Approaching research questions from the perspective of more than one discipline simultaneously, and thereby bridging disciplines, appears to be old hat. When, in the 1810s, Magendie brought together organic chemists and physiologists to investigate the importance of nitrogen in animal nutrition, he helped catalyse the birth of biochemistry [2]. Nernst similarly forged physical chemistry through his basic research in electrochemistry and thermodynamics during the early 20th century, and Delbrück's and Szilard's application of physics to cell reproduction proved instrumental in the eventual discovery of the DNA double helix. Moreover, many interdisciplinary institutions such as Rockefeller University, California Institute of Technology, Harvard's Bauer Center for Genomics Research have been established to foster interdisciplinary research.

Nonetheless, while the desirability of interdisciplinary inquiry has been widely acknowledged, indeed has become 'the mantra of science policy'[3], the methods of interdisciplinary collaboration are opaque to outsiders and generally remain undescribed. Many have analysed interdisciplinarity, especially in relation to the creation of new disciplines and institutions. These analyses are briefly outlined immediately below. Still, there currently persists a silence about the methods of interdisciplinary collaboration itself, and the core of this paper proposes a template for such methods and explains how breaking this silence – by making the methods of interdisciplinary projects transparent – could further invigorate interdisciplinary research.

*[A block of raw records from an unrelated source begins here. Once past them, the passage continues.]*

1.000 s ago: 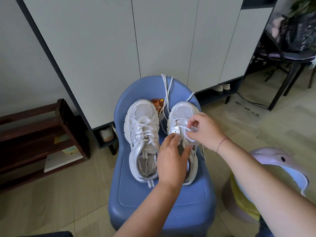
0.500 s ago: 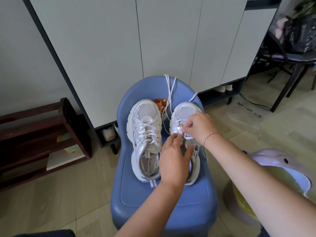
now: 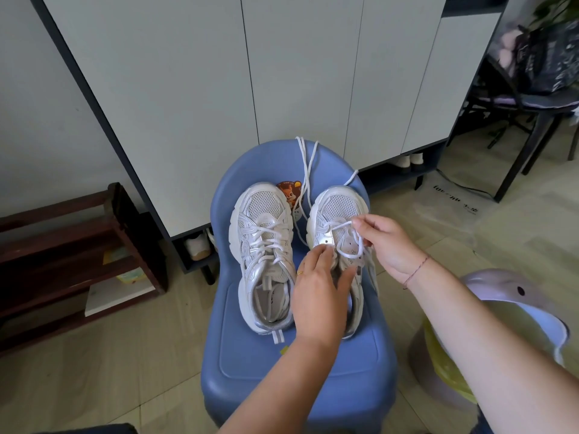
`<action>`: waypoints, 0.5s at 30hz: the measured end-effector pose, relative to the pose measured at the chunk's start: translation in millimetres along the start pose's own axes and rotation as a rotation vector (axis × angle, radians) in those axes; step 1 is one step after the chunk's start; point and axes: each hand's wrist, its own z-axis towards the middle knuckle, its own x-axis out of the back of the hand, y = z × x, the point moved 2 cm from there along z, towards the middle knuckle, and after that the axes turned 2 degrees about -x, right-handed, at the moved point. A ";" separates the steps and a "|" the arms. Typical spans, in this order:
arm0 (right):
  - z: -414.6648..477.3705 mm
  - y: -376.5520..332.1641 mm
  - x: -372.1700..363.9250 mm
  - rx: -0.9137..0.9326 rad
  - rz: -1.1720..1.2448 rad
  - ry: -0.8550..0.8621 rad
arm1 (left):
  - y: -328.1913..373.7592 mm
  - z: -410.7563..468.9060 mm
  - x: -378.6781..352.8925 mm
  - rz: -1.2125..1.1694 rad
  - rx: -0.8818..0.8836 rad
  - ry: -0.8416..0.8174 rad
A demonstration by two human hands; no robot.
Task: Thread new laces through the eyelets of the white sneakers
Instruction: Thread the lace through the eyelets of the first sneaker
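Lacing the second sneaker [image 3: 338, 208] on the blue chair [image 3: 297, 364]: the right hand [image 3: 387, 245] pinched a loop of lace [image 3: 354, 242] between thumb and forefinger, the left hand [image 3: 318, 296], fingers [image 3: 316, 258] nearly straight, pressed the upper just beneath that pinch; the next move probably called for drawing slack through an open eyelet.

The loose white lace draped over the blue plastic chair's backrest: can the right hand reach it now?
Probably yes: the loose white lace lies uncovered just beyond the white mesh sneaker's toe, near the right hand. That hand pinches a lace loop on the sneaker, though, so it must let go first.
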 end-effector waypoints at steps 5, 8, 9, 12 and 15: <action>-4.3 0.8 -1.1 0.031 -0.181 0.062 | 3.1 24.0 8.5 0.048 0.007 -0.008; -12.3 2.7 -1.6 0.054 -0.318 0.128 | 5.7 39.0 13.0 0.102 0.030 -0.055; -15.2 4.5 -2.3 0.048 -0.350 0.143 | 5.0 42.1 13.7 0.120 0.049 -0.064; -20.9 11.9 -2.0 0.031 -0.363 0.171 | 3.6 47.7 15.2 0.168 0.094 -0.041; -24.4 17.7 8.9 -0.028 -0.145 0.221 | 5.2 48.9 15.0 0.224 0.119 -0.025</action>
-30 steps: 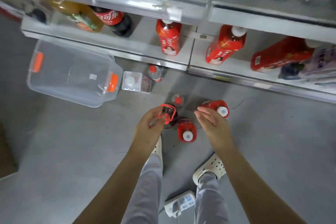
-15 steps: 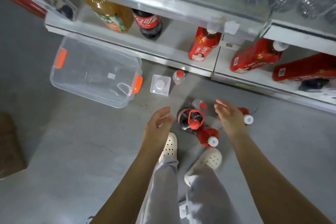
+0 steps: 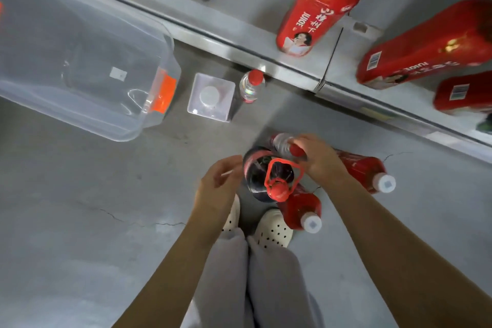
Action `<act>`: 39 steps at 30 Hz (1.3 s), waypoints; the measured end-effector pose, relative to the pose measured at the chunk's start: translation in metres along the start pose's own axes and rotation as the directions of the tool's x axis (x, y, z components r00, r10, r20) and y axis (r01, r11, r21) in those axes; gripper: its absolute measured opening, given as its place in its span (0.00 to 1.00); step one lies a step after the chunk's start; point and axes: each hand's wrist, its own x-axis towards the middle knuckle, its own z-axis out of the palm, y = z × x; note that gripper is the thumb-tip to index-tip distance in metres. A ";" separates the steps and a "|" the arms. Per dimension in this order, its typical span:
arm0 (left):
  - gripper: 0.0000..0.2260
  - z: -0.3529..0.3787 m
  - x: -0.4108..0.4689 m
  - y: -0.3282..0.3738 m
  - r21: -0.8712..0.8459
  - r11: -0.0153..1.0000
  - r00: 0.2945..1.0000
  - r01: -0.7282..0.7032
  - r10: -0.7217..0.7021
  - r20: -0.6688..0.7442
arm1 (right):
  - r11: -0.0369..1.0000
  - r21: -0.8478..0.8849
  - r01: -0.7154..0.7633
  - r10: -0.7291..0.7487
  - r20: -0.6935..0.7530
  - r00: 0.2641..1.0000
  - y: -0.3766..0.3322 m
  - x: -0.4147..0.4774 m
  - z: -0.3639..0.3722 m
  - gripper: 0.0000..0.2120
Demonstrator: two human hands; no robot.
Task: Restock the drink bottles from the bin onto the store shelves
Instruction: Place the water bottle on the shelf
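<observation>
My right hand (image 3: 323, 161) is already on the job: its fingers curl over the red-capped top of the small clear bottle (image 3: 279, 142), which stands on the floor (image 3: 106, 208) just at that hand's 10 o'clock. My left hand (image 3: 217, 181) hangs loosely curled and holds nothing, just beside the dark cola bottle (image 3: 255, 168) at its 3 o'clock; whether it touches that bottle I cannot tell.

The small bottle looks upright to me, its long axis vertical with the cap towards me, touching or nearly touching the cola bottle. Two red juice bottles (image 3: 362, 169) (image 3: 300, 208) stand close by, at the right hand's 4 and 6 o'clock.

The bottom shelf (image 3: 253, 8) runs from 12 to 2 o'clock beyond the hands, with a red juice bottle on the shelf (image 3: 319, 5) at 12. So I judge the lift goes straight up, then forward, the right hand being nearer. The clear bin (image 3: 165, 42) lies at 10 o'clock.
</observation>
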 end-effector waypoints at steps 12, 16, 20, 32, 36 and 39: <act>0.11 -0.055 -0.129 0.080 0.051 0.997 0.994 -0.056 0.061 -0.093 | 0.970 0.181 0.163 -0.026 -0.586 0.810 -0.099 -0.132 -0.120 0.13; 0.11 -0.067 -0.237 0.162 0.087 0.964 0.967 -0.252 0.253 -0.003 | 0.836 0.469 0.285 0.088 -0.627 0.774 -0.189 -0.242 -0.210 0.15; 0.24 -0.084 -0.348 0.228 0.280 0.839 0.885 -0.466 0.436 0.166 | 0.586 0.670 0.457 0.078 -0.607 0.791 -0.277 -0.345 -0.290 0.15; 0.29 -0.149 -0.522 0.250 0.247 0.715 0.757 -0.654 0.610 0.235 | 0.277 0.694 0.665 -0.144 -0.654 0.743 -0.440 -0.491 -0.346 0.12; 0.25 -0.178 -0.554 0.228 0.096 0.743 0.746 -0.663 0.644 0.167 | 0.309 0.693 0.651 -0.152 -0.640 0.754 -0.482 -0.509 -0.336 0.14; 0.17 -0.223 -0.572 0.210 -0.055 0.778 0.770 -0.626 0.628 0.111 | 0.415 0.681 0.603 -0.171 -0.593 0.787 -0.518 -0.521 -0.312 0.14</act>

Disciplines are defined by their conceptual specificity; the encounter between different conceptual structures is the core of interdisciplinarity [4]. One perspective on interdisciplinarity is therefore to assess sharing and merging between disciplines. Patricia Rosenfield's investigation of collaborative projects involving several disciplines in the life sciences finds that disciplinary boundaries are most thoroughly transcended when members of disparate fields develop a common language that facilitates a shared conceptual framework [5]. She concludes that this level of collaboration has the most potential for originality, but occurs least often because developing a common language is difficult.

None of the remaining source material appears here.